Exercise data:
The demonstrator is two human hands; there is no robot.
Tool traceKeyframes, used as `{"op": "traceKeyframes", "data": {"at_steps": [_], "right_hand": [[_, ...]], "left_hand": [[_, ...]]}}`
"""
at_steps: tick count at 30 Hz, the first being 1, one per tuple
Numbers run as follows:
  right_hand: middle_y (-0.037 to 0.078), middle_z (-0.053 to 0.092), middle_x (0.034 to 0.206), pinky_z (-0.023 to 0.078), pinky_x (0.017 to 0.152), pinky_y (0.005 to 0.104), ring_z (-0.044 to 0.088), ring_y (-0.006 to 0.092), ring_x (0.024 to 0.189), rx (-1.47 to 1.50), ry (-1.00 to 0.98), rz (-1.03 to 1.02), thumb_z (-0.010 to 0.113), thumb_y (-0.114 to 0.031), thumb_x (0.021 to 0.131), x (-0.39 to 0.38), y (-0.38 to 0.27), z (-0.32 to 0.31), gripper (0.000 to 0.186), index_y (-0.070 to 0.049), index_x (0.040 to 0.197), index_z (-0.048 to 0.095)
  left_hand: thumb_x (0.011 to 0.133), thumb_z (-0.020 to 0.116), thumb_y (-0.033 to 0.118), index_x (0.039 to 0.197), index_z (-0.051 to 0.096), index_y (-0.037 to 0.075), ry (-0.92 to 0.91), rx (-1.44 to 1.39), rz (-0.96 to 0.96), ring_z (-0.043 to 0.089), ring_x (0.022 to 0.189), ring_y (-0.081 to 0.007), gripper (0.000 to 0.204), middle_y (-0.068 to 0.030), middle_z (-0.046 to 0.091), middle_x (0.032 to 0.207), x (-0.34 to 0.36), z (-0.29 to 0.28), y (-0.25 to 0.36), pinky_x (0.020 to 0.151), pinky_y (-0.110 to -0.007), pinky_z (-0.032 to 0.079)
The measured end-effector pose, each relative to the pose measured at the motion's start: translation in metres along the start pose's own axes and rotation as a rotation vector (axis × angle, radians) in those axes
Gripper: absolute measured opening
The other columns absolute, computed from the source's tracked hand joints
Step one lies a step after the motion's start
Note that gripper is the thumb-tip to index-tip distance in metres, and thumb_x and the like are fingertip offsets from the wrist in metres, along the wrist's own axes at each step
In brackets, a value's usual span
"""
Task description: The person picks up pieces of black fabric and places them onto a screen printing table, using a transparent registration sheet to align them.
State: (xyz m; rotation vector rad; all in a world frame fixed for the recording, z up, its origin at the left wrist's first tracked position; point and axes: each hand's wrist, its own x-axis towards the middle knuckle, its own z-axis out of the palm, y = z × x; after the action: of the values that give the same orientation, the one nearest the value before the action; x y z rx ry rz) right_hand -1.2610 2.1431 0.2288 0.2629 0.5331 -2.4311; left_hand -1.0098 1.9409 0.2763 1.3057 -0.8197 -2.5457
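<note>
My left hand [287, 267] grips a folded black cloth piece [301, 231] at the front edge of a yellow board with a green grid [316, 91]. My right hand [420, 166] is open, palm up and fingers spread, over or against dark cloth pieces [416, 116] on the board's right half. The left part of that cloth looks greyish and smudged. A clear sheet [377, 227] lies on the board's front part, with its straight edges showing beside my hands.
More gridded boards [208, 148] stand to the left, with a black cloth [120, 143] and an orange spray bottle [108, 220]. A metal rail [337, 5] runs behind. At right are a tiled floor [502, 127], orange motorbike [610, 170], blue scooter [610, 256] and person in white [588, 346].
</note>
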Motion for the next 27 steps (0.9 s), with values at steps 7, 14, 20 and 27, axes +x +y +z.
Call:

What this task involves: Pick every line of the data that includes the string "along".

Completed task:
The measured end-effector pose, each relative to the pose measured at the motion's start: translation in metres along the start pose's own axes and rotation as a rotation vector (axis × angle, radians) in those axes
Note that gripper is the thumb-tip to index-tip distance in metres, and thumb_x and the like are fingertip offsets from the wrist in metres, along the wrist's own axes at each step

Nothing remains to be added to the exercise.